Does it make sense to convert cars into offices?
I refer to the article Dubai businessman converts Cadillac Escalade into a luxury mobile office (August 9).It’s a great but expensive, gas-guzzling solution and defeats the concept of using the power of technology to minimise travel.
I’m not sure what services he offers, but our IT contractor sparingly visits our office, instead leveraging the internet to log on to our server, laptops and PCs to configure and reconfigure applications and fix problems.
One has to read Thomas Friedman’s book, The World is Flat, to understand that people can conduct business between countries, thousands of miles apart, from a PC.
No longer do we need to jump on a plane to visit clients. The availability of low-cost communication applications such as Skype allows us to communicate from a fixed location. Other applications powered by the internet allow us to share documents in real time.
Spending all that money on a vehicle does not help reduce the carbon footprint and instead the money could have been spent on technology to allow easy access to his clients.
Randall Mohammed, Dubai
To have this kind of an office on wheels, one should have a clear idea of what one needs and whether it will be feasible to invest in such a unique product.While it is a fact that a lot of time is wasted just wading through traffic queues, coming up with such a solution is not everybody’s cup of tea.
However, this customised car that now serves as an office is likely to have a lasting impression on clients.
Moreover, who would not love to work in a place as cosy and comfy as this car?
Fatima Suhail, Sharjah
This is ideal for someone who works in the property business, especially in leasing.
You can take clients for viewing and in between you can process their contracts or get in touched with your main office to prepare offer letters or lease agreements. It’s ideal for me.
Agnes Aquino-Briggs, Dubai
Looking at the crazy cost of office rent and furniture in Dubai, this is a great move.
Romain Saada, Mauritius
Region can solve its own problems
Any suggestion that the Iraq conflict is first and foremost for the countries in the region to resolve is immediately discarded as naive and unrealistic (Islamic State must be beaten before it gets too powerful, August 10). But why? Because they don’t have the capability?
Judging from their military expenditures over the years, they certainly should by now.

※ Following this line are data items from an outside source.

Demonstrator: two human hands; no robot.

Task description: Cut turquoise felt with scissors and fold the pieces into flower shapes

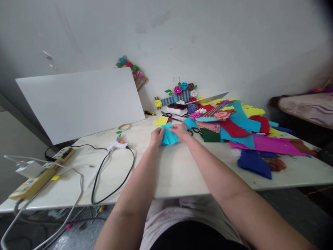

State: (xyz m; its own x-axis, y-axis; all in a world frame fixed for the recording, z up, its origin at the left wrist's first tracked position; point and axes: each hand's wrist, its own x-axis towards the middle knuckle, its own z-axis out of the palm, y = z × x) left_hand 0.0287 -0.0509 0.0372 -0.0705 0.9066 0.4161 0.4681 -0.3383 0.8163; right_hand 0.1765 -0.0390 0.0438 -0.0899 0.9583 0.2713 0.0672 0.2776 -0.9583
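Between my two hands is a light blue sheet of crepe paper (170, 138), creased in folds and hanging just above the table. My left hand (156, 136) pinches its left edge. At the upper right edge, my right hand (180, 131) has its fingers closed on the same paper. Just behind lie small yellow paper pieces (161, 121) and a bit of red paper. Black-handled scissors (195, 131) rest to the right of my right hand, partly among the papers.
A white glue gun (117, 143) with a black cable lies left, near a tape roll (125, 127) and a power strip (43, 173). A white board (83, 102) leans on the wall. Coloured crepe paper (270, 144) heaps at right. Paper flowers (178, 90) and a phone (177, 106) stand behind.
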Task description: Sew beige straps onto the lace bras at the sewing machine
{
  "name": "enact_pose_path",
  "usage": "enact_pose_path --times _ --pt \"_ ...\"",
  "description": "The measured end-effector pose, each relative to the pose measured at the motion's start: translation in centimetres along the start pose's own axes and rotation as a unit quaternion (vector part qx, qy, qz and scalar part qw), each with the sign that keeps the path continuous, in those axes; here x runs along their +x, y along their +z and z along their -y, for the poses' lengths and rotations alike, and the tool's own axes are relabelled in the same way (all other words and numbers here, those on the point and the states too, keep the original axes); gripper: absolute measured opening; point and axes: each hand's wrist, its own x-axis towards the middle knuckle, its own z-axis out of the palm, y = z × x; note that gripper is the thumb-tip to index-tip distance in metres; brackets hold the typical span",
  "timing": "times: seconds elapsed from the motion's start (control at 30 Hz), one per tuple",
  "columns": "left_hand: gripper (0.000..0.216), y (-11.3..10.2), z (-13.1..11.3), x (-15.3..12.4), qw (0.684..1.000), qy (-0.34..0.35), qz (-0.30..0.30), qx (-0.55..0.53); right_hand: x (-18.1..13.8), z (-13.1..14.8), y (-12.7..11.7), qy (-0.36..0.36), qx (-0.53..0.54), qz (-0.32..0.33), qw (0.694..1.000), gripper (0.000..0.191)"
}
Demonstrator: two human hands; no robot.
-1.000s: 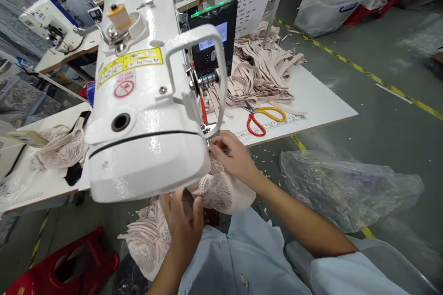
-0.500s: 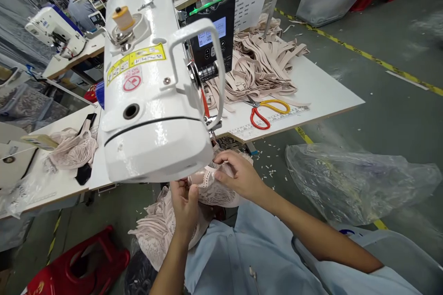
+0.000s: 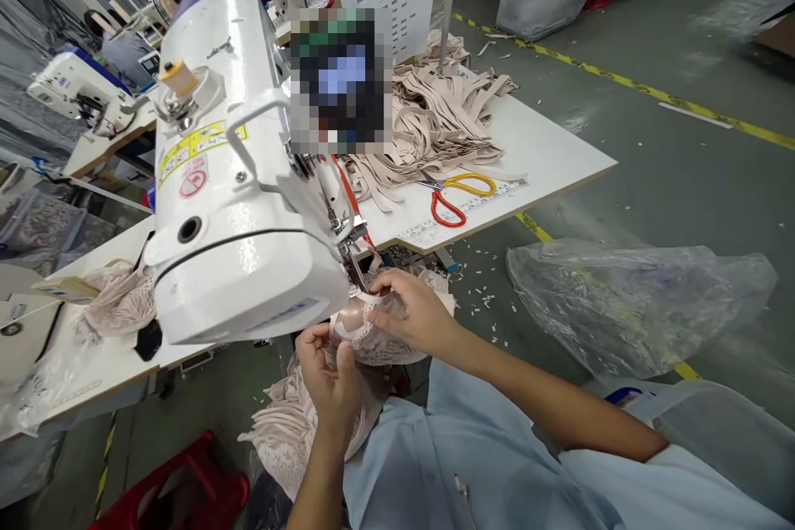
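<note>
A pale pink lace bra [image 3: 397,349] lies under the head of a white sewing machine [image 3: 248,273], close to the needle area. My right hand [image 3: 419,316] pinches the bra's upper edge between thumb and fingers, just in front of the machine's presser parts. At the left edge of the same cup, my left hand [image 3: 329,368] grips the fabric, its thumb raised and its fingertips partly hidden. Below my left hand hangs a bunch of more lace bras [image 3: 279,439], gathered near my lap.
Beige straps [image 3: 435,120] are heaped on the white table [image 3: 559,153] behind the machine. Scissors [image 3: 456,195] with red and yellow handles lie by a printed ruler. A clear plastic bag [image 3: 633,306] is on the floor at right, a red stool [image 3: 180,489] at lower left.
The view has shifted, so the machine and table appear farther left. My right hand still pinches the bra near the needle area; my left hand stays at its left edge.
</note>
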Motion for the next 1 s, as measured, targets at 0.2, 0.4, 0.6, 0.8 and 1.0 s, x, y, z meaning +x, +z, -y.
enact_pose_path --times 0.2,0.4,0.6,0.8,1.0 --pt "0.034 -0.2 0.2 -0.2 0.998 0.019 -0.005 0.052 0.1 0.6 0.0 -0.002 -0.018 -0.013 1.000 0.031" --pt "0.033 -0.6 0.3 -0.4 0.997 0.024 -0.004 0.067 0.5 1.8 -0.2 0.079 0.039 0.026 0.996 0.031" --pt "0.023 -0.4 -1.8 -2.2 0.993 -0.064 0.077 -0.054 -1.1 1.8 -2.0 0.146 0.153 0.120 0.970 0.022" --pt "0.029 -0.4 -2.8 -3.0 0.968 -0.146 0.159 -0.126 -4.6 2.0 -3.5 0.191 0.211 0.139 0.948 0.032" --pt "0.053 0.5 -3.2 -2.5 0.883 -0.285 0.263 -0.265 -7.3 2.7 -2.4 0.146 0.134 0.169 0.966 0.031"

Jan-Hendrik van Leeuwen, US
Why always leave it to American intervention? It’s about time regional countries take care of their own backyard.
Tom Plant, Dubai
No one wants America’s intervention. Yet, somehow America is almost miraculously always found in the Arabian backyards.
We’ve seen what America’s “intervention” has done to the Middle East in the last decade. We’ve seen the catastrophic repercussions it has had on Palestine, thanks to its incessant funding of the Israeli defence forces.
Sydra Malik, Dubai
In my opinion, the extent of damage done is already unimaginable. What sort of history will our children come to learn – people heartlessly massacred because they’re Christians? Is this what the removal of dictators has brought us?
Fahed Maaouia, Tunisia
People can spend the way they want
I am commenting on the car photo gallery on Facebook (Wealthy Arab tourists show off supercars on the streets of London, August 10). The cars look very nice. There is no reason why people cannot spend their hard-earned money on cars. Wars and hungry people are always going to be there in this world. That doesn’t mean we should all sit in the corner and be miserable.
After all, these are the people that are donating money to the hungry and the war-hit in various parts of the world.